Genève -- Dans une déclaration orale devant le Conseil des Droits de l'Homme des Nations Unies, l'Observatoire Euro-Méditerranéen des Droits de l'Homme a déclaré que les travailleurs expatriés aux Émirats arabes unis ont été soumis à des pratiques raciales et discriminatoires pendant des années. L'épidémie de coronavirus dans le pays a conduit à l'escalade de ces pratiques.

"Les travailleurs expatriés n'ont pas le droit de porter plainte ou de recourir aux tribunaux émiratis. Cela les rend extrêmement vulnérables aux violations des droits de l'homme et à l'exploitation par leurs employeurs". Rawane Matene, chercheuse à Euro-Med.

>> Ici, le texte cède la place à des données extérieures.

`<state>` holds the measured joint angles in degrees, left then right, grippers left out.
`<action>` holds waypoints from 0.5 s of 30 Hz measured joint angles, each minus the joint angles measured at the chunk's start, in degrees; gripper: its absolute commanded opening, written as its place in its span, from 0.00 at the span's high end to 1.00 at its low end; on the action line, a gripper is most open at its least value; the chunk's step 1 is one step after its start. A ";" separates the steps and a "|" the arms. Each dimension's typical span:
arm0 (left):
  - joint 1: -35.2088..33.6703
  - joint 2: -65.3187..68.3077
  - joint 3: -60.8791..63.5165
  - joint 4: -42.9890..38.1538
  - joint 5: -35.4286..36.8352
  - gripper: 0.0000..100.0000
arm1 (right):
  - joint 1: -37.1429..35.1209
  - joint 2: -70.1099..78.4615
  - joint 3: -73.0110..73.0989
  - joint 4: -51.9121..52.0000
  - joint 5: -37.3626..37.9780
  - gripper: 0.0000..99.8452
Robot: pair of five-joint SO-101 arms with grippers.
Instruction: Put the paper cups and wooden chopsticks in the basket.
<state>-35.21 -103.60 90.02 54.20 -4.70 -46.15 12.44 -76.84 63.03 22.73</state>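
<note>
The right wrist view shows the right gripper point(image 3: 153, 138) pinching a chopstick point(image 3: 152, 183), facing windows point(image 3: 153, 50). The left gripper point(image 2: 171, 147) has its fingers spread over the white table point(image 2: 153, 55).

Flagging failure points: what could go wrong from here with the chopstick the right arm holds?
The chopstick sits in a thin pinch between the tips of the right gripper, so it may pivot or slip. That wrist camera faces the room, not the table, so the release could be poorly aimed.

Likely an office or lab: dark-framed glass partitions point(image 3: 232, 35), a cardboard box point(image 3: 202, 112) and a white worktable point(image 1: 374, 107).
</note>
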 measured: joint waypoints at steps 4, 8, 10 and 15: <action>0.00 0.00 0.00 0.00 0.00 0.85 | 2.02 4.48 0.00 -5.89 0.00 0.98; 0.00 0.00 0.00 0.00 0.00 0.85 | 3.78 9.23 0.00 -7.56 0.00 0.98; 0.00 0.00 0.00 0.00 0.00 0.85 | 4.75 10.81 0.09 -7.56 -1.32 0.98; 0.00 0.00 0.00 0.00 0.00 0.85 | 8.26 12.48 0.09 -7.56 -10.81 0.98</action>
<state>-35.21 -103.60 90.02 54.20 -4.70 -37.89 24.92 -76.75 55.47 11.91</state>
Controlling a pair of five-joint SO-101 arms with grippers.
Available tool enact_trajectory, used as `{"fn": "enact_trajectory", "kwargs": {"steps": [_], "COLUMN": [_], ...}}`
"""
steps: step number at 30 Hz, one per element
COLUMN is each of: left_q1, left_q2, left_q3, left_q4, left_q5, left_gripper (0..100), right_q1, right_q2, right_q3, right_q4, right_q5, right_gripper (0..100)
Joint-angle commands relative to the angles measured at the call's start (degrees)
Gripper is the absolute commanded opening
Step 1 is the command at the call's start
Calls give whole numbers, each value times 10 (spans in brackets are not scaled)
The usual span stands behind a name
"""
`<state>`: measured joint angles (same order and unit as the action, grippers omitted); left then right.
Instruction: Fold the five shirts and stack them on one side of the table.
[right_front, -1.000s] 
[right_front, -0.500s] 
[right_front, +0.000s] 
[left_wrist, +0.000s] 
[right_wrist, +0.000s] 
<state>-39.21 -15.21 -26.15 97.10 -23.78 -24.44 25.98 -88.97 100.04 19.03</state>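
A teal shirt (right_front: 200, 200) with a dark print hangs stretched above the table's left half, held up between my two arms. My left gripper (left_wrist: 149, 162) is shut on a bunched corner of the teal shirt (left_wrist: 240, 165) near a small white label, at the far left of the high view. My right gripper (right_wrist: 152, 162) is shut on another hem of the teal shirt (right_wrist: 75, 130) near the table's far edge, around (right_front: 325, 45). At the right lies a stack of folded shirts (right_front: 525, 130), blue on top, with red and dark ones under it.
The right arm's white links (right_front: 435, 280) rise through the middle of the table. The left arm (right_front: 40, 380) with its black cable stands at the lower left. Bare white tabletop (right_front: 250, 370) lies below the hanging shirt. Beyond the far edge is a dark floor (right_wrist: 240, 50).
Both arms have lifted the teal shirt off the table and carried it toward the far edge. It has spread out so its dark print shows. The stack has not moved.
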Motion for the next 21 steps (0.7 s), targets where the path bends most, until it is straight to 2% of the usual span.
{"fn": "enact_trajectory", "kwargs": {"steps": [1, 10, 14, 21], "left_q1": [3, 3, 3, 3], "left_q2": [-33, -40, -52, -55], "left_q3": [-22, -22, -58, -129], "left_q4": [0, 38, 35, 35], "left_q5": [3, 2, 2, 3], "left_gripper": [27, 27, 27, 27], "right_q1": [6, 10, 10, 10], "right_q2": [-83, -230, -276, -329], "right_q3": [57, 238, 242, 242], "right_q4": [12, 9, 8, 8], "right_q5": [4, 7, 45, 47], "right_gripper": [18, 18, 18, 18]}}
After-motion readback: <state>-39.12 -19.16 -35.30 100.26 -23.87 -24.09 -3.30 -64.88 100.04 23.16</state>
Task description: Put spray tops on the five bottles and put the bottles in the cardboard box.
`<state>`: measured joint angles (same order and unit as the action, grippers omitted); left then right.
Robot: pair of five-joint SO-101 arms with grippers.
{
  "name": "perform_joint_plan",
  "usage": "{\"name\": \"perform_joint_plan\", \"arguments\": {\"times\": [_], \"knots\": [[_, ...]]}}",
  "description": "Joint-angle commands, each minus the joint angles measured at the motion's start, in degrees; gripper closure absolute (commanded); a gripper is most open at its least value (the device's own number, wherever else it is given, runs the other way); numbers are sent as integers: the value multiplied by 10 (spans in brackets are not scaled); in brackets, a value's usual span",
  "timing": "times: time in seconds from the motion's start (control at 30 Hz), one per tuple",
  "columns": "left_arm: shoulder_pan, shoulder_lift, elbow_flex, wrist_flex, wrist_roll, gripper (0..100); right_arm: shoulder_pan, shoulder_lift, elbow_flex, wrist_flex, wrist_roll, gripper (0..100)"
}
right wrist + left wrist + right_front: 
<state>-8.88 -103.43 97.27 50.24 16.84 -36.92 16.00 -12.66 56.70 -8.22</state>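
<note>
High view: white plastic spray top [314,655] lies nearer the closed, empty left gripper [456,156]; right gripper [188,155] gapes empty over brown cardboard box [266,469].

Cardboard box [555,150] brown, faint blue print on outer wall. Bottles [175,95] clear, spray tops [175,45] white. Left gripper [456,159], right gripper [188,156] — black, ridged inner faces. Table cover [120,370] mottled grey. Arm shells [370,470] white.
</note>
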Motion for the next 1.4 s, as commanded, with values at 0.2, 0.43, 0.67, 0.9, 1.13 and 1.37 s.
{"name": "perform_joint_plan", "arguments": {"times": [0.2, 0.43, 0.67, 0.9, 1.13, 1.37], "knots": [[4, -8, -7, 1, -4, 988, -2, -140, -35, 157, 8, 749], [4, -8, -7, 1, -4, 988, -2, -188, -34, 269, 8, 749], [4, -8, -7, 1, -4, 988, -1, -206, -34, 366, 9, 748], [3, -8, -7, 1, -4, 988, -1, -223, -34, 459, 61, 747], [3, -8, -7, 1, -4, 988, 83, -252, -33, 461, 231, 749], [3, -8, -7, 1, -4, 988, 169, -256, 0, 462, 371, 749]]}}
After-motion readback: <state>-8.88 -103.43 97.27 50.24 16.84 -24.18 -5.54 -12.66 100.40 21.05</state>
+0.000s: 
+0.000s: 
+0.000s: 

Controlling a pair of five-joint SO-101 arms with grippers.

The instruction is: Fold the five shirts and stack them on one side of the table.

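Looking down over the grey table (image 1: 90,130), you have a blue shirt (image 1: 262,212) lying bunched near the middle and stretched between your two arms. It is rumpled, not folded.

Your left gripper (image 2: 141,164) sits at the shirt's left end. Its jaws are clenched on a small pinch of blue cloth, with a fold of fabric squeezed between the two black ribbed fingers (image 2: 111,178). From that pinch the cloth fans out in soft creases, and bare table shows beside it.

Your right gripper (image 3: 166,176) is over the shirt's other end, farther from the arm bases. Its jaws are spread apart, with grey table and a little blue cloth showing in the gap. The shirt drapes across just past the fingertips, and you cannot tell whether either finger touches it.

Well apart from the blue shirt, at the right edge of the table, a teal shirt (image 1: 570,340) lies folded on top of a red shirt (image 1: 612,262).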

Dans une déclaration commune avec l'Institut International des droits et du développement dans le cadre du débat sur le racisme et la discrimination raciale de l'UNHRC lors de la 45ème session de l'UNHRC, Euro-Med a déclaré que les travailleurs expatriés constituent la grande majorité de la main-d'œuvre aux EAU, estimée à 90%, et qu'ils ont été soumis à diverses violations des droits de l'homme avant même le déclenchement de la pandémie. Par exemple, les travailleurs de la construction, qui représentent près d'un tiers de la main-d'œuvre dans le pays, sont parmi les plus vulnérables car les entreprises de construction n'ont jamais réussi à protéger leurs droits.

Rawane Matene a noté dans la déclaration qu'en mars dernier, le ministère des ressources humaines et de l'émiratisation a publié une résolution permettant aux entreprises de modifier les contrats des travailleurs migrants, de les forcer à partir en congé sans solde ou d'accepter des réductions de salaire permanentes ou temporaires. La déclaration ajoute que les travailleurs expatriés n'ont pas le droit de porter plainte ou de recourir aux tribunaux émiratis. Cela les rend extrêmement vulnérables aux violations des droits de l'homme et à l'exploitation par leurs employeurs.

Les deux organisations ont exhorté le CDH et ses États membres à faire pression sur les autorités émiraties pour qu'elles mettent un terme à leurs mesures discriminatoires à l'encontre des travailleurs migrants et introduisent de sérieuses réformes pour assurer une protection spéciale aux travailleurs migrants pendant l'épidémie de coronavirus afin de mettre fin à leur exploitation.